• Work to be completed: Each record below should appear again exactly as written.
++++
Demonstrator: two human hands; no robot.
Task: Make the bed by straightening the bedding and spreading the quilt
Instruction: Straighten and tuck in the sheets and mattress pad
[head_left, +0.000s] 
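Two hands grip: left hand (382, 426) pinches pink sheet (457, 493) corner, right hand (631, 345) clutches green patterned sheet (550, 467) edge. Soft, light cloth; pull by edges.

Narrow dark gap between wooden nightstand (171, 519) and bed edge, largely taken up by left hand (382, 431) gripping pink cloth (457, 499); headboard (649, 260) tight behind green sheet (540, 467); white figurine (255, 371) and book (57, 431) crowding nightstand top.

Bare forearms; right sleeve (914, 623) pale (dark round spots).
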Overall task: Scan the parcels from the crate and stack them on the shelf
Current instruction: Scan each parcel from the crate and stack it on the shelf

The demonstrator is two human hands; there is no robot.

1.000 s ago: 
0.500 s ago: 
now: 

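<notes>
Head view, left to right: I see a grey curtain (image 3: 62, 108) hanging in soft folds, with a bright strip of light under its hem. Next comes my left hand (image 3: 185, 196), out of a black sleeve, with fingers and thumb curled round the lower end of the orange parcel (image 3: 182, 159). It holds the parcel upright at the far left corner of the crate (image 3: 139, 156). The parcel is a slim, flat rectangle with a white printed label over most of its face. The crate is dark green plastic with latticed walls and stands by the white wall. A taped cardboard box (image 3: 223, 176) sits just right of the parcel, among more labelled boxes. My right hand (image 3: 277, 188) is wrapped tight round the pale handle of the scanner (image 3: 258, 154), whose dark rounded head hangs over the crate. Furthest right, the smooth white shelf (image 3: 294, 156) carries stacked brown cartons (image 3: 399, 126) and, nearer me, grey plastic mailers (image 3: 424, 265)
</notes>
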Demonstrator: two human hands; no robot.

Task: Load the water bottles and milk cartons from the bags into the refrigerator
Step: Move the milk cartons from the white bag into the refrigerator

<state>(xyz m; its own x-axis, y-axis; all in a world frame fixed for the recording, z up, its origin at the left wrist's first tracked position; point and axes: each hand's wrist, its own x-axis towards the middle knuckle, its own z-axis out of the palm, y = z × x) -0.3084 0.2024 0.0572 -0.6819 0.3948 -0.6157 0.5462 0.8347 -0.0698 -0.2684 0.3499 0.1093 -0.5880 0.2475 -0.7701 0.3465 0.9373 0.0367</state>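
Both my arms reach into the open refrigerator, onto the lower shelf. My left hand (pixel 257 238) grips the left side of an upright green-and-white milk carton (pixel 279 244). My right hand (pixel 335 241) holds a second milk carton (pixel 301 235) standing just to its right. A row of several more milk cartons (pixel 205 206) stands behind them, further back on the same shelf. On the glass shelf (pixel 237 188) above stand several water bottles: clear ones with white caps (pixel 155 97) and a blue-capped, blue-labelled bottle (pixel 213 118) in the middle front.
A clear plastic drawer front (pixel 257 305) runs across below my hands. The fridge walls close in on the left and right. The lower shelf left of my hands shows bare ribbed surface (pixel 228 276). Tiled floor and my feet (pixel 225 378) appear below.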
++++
• Solution below:
Demonstrator: two human hands; no robot.
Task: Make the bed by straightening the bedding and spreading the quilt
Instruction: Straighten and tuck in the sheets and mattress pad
[head_left, +0.000s] 
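Two hands grip: left hand (382, 426) pinches pink sheet (457, 493) corner, right hand (631, 345) clutches green patterned sheet (550, 467) edge. Soft, light cloth; pull by edges.

Narrow dark gap between wooden nightstand (171, 519) and bed edge, largely taken up by left hand (382, 431) gripping pink cloth (457, 499); headboard (649, 260) tight behind green sheet (540, 467); white figurine (255, 371) and book (57, 431) crowding nightstand top.

Bare forearms; right sleeve (914, 623) pale (dark round spots).
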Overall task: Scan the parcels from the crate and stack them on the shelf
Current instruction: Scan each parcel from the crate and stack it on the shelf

The demonstrator is two human hands; there is no robot.

1.000 s ago: 
0.500 s ago: 
now: 

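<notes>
Head view, left to right: I see a grey curtain (image 3: 62, 108) hanging in soft folds, with a bright strip of light under its hem. Next comes my left hand (image 3: 185, 196), out of a black sleeve, with fingers and thumb curled round the lower end of the orange parcel (image 3: 182, 159). It holds the parcel upright at the far left corner of the crate (image 3: 139, 156). The parcel is a slim, flat rectangle with a white printed label over most of its face. The crate is dark green plastic with latticed walls and stands by the white wall. A taped cardboard box (image 3: 223, 176) sits just right of the parcel, among more labelled boxes. My right hand (image 3: 277, 188) is wrapped tight round the pale handle of the scanner (image 3: 258, 154), whose dark rounded head hangs over the crate. Furthest right, the smooth white shelf (image 3: 294, 156) carries stacked brown cartons (image 3: 399, 126) and, nearer me, grey plastic mailers (image 3: 424, 265)
</notes>
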Demonstrator: two human hands; no robot.

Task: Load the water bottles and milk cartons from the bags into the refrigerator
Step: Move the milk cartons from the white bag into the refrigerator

<state>(xyz m; its own x-axis, y-axis; all in a world frame fixed for the recording, z up, its origin at the left wrist's first tracked position; point and axes: each hand's wrist, its own x-axis towards the middle knuckle, its own z-axis out of the palm, y = z × x) -0.3084 0.2024 0.0572 -0.6819 0.3948 -0.6157 0.5462 0.8347 -0.0698 -0.2684 0.3499 0.1093 -0.5880 0.2475 -0.7701 0.3465 0.9373 0.0367</state>
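Both my arms reach into the open refrigerator, onto the lower shelf. My left hand (pixel 257 238) grips the left side of an upright green-and-white milk carton (pixel 279 244). My right hand (pixel 335 241) holds a second milk carton (pixel 301 235) standing just to its right. A row of several more milk cartons (pixel 205 206) stands behind them, further back on the same shelf. On the glass shelf (pixel 237 188) above stand several water bottles: clear ones with white caps (pixel 155 97) and a blue-capped, blue-labelled bottle (pixel 213 118) in the middle front.
A clear plastic drawer front (pixel 257 305) runs across below my hands. The fridge walls close in on the left and right. The lower shelf left of my hands shows bare ribbed surface (pixel 228 276). Tiled floor and my feet (pixel 225 378) appear below.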

That finishes the output for this exercise.